**Your assignment:** Every line of the listing should be retyped exactly, but none of the pictures should be.

——

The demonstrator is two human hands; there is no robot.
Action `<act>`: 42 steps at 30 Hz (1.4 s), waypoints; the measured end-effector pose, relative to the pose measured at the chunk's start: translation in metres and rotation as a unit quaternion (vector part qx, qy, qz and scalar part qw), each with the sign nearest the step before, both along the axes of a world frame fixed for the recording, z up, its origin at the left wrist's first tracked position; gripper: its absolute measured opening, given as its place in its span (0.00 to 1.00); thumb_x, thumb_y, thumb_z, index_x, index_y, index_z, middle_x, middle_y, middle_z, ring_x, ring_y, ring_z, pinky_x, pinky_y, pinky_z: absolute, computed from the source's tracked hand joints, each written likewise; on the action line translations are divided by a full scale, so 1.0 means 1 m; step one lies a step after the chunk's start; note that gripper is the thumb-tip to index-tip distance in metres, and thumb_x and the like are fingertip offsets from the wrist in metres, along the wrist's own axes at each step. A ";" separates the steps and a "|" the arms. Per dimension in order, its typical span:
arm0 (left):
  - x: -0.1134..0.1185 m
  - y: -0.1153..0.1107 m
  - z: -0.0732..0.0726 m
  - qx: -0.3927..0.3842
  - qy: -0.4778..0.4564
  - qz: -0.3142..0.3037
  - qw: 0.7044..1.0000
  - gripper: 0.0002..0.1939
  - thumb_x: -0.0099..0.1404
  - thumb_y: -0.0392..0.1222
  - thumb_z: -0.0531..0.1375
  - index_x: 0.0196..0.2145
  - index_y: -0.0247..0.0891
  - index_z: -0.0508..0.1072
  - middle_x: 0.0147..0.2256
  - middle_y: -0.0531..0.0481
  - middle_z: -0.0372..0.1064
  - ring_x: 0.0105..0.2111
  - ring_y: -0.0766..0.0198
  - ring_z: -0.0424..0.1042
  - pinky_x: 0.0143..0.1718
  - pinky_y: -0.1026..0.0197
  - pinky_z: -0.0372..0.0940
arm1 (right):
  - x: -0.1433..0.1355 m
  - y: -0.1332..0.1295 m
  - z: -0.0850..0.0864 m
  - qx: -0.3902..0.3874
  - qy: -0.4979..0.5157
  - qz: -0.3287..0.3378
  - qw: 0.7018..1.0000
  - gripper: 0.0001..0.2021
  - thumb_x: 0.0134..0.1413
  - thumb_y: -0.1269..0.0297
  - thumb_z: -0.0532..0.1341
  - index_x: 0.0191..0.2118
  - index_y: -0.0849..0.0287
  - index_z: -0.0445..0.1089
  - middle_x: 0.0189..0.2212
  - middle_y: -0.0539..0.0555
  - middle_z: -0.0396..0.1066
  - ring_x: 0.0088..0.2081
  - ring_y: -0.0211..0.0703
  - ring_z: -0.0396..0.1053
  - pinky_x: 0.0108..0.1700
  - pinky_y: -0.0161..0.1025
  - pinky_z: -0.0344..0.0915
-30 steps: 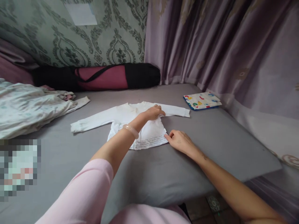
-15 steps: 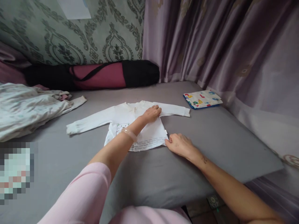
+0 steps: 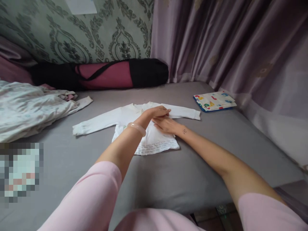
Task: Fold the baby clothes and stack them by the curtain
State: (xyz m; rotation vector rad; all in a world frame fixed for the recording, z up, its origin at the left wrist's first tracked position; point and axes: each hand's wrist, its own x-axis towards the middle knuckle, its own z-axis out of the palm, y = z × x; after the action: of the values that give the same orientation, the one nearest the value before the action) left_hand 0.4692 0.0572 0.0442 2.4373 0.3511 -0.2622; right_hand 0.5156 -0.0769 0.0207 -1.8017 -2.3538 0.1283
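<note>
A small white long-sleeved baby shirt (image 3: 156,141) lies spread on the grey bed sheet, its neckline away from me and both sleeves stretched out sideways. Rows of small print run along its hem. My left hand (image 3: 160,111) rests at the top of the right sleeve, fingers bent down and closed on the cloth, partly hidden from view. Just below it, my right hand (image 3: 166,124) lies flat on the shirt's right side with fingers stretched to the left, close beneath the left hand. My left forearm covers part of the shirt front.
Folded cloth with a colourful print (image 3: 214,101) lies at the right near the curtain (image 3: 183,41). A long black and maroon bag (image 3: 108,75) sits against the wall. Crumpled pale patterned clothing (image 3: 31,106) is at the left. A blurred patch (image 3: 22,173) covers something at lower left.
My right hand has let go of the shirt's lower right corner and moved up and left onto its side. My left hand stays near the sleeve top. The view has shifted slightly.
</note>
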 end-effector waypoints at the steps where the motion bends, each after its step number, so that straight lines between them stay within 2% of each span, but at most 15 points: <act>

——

**Completed exercise:**
The demonstrator is two human hands; there is no robot.
Action `<act>`: 42 steps at 30 Hz (1.4 s), waypoints; the measured end-effector pose, relative to the pose measured at the chunk's start: translation in metres and rotation as a unit quaternion (vector part qx, qy, qz and scalar part qw), each with the sign nearest the step before, both along the axes of a world frame fixed for the recording, z up, its origin at the left wrist's first tracked position; gripper: its absolute measured opening, given as its place in its span (0.00 to 1.00); thumb_x, thumb_y, thumb_z, index_x, index_y, index_z, middle_x, middle_y, middle_z, ring_x, ring_y, ring_z, pinky_x, pinky_y, pinky_z: absolute, computed from the source's tracked hand joints, each written likewise; on the action line translations are divided by a full scale, so 1.0 means 1 m; step one lies a step after the chunk's start; note that gripper is the thumb-tip to index-tip distance in metres, and thumb_x and the like are fingertip offsets from the wrist in metres, along the wrist's own axes at each step. A ";" separates the steps and a "|" the arms. Per dimension in order, its typical span:
arm0 (left):
  - x: -0.1134..0.1185 m
  - y: -0.1153..0.1107 m
  - z: -0.0732..0.0726 m
  - qx: -0.3927..0.3842
  - qy: -0.4778..0.4564
  - qz: -0.3142..0.3037
  - qw: 0.7044..1.0000
  - gripper: 0.0002..0.1939
  - thumb_x: -0.0099..0.1404
  - thumb_y: -0.0392..0.1222
  - thumb_z: -0.0531..0.1375
  - index_x: 0.0196..0.2145
  - index_y: -0.0247..0.0891
  - index_z: -0.0508..0.1072
  - middle_x: 0.0147..0.2256
  - middle_y: -0.0531..0.0481
  - middle_z: -0.0372..0.1064
  - ring_x: 0.0105..0.2111
  - ring_y: -0.0766..0.0198
  - ring_z: -0.0424..0.1042
  - pinky_x: 0.0143..0.1718
  - pinky_y: -0.1026..0.0197
  - pinky_z: -0.0372..0.0940
arm1 (right):
  - x: -0.1433..0.1355 m
  - y: -0.1332..0.1295 m
  - z: -0.0850..0.0864 m
  - qx: -0.3902..0.3874
  - qy: -0.4979..0.5157
  - qz: -0.3287..0.3378
  - qw: 0.7018..1.0000
  - gripper: 0.0001..0.2021
  - thumb_x: 0.0134..0.1413
  - thumb_y: -0.1269..0.0297
  - thumb_z: -0.0532..0.1341
  - index_x: 0.0191..0.2118
  - index_y: -0.0849..0.0287
  - index_z: -0.0445..0.1089
  - middle_x: 0.0189..0.2212
  - middle_y: -0.0539..0.0555
  - middle_z: -0.0396..0.1066
  - ring_x: 0.0088..0.2081
  - ring_y: -0.0211..0.0703
  - ring_z: -0.0396..0.1053
  - pinky_x: 0.0108..0.1700
  - pinky_y: -0.0161..0.1025
  - pinky_z: -0.0344..0.0915
-30 steps: 
-15 steps: 
+0 steps: 
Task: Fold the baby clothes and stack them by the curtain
State: (xyz m; rotation vector rad; all in a world frame fixed for the recording, z up, its origin at the left wrist's first tracked position; point and axes: each hand's wrist, its own x-axis towards the middle knuckle, its own z-axis out of the palm, y = z × x; after the action: of the values that give the same orientation, the one nearest the value before the action) left_hand 0.4692 0.0572 0.0442 2.4373 0.3511 -0.2622; right_hand 0.5156 -0.0769 0.0207 -1.8017 -2.3538 0.1283
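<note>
A small white long-sleeved baby shirt (image 3: 156,141) lies spread on the grey bed sheet, its neckline away from me and both sleeves stretched out sideways. Rows of small print run along its hem. My left hand (image 3: 160,111) rests at the top of the right sleeve, fingers bent down and closed on the cloth, partly hidden from view. Just below it, my right hand (image 3: 166,124) lies flat on the shirt's right side with fingers stretched to the left, close beneath the left hand. My left forearm covers part of the shirt front.
Folded cloth with a colourful print (image 3: 214,101) lies at the right near the curtain (image 3: 183,41). A long black and maroon bag (image 3: 108,75) sits against the wall. Crumpled pale patterned clothing (image 3: 31,106) is at the left. A blurred patch (image 3: 22,173) covers something at lower left.
My right hand has let go of the shirt's lower right corner and moved up and left onto its side. My left hand stays near the sleeve top. The view has shifted slightly.
</note>
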 end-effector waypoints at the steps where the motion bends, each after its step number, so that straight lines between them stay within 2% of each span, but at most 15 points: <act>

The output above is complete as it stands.